If such arrangement is not possible, it must rearrange it as the lowest possible order (ie, sorted in ascending order).
The replacement must be in-place, do not allocate extra memory.
Here are some examples. Inputs are in the left-hand column and its corresponding outputs are in the right-hand column.
1,2,3 → 1,3,2
3,2,1 → 1,2,3
1,1,5 → 1,5,1
題目:實現 下一個排列,其按字典序重新排列給定數組為比下一個排列更大的排列。
思路:下一個排列實際上比當前排列大且最接近的排列。具體做法是:在數組中從後往前,找到最後升序的地方,交換前後值,並將後面的原序逆轉為升序。

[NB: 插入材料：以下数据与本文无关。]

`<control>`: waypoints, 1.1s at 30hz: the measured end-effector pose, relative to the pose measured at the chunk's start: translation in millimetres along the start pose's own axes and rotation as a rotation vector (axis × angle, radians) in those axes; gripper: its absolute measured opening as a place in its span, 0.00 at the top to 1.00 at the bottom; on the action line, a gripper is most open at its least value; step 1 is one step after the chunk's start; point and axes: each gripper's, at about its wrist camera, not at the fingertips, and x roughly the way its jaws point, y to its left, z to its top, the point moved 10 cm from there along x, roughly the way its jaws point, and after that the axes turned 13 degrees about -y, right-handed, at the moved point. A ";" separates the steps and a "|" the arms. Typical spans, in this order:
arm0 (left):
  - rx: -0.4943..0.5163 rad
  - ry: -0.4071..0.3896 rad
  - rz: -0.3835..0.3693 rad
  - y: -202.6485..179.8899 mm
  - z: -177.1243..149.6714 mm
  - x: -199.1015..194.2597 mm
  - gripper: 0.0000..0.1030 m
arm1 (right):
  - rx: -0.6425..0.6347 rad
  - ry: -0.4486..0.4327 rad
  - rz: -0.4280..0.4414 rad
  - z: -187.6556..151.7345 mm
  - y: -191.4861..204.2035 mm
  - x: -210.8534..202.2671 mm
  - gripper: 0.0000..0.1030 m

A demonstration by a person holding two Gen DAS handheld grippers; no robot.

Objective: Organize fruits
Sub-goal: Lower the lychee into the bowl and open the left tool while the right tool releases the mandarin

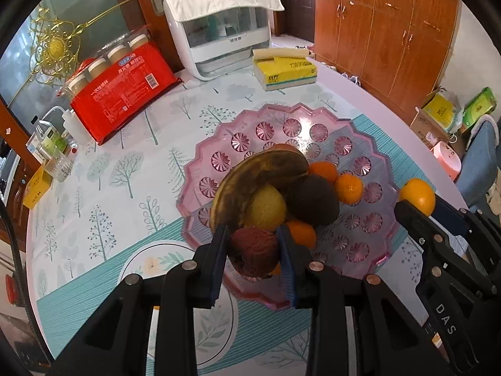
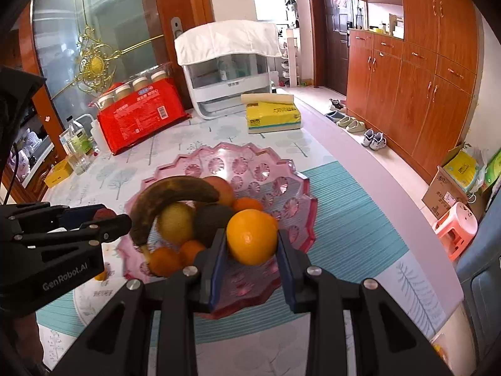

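Both grippers loaded: right gripper (image 2: 252, 250) clamps an orange (image 2: 252, 237), left gripper (image 1: 253, 252) clamps a dark red fruit (image 1: 254, 250), both over the near rim of the pink bowl (image 1: 369, 144) mid-tabletop. Advice: lower into free bowl space, clear of the browned banana (image 1: 260, 172), lemon (image 1: 265, 208), small oranges, before releasing.

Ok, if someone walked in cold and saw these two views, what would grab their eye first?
Probably the pink scalloped fruit dish mid-table, piled with a blackened banana, a yellow-green fruit, a dark brown one and small oranges. Next, each gripper is shut on a fruit in front of the dish: the right gripper on a large orange, the left gripper on a dark red fruit. Behind, a bright red package stands out.
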 end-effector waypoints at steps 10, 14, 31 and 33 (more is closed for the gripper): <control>0.015 0.047 0.049 -7.0 -3.9 24.9 0.71 | -0.017 0.023 -0.004 -4.3 -12.3 22.5 0.70; 0.019 0.059 0.066 -6.1 -4.9 30.8 0.71 | -0.008 0.037 -0.003 -6.8 -17.5 28.6 0.70; 0.048 0.099 0.101 -8.7 -12.6 44.6 0.71 | -0.021 0.054 -0.010 -11.2 -23.8 39.7 0.69; 0.047 0.104 0.102 -8.2 -13.5 45.6 0.70 | -0.025 0.054 -0.009 -11.3 -23.1 40.7 0.69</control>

public void nextPermutation(int[] num) {
int len = num.length, i = 0, j = 0;
for (i = len - 2; i >= 0; i--) {
if (num[i] >= num[i + 1])
continue;
for (j = len - 1; j > i; j--) {
if (num[j] > num[i])
break;
}
break;
}
if (i >= 0) {
int temp = num[i];
num[i] = num[j];
num[j] = temp;
}
int end = len - 1;
int start = i + 1;
while (start < end) {
int temp = num[start];
num[start] = num[end];
num[end] = temp;
start++;
end--;
}
}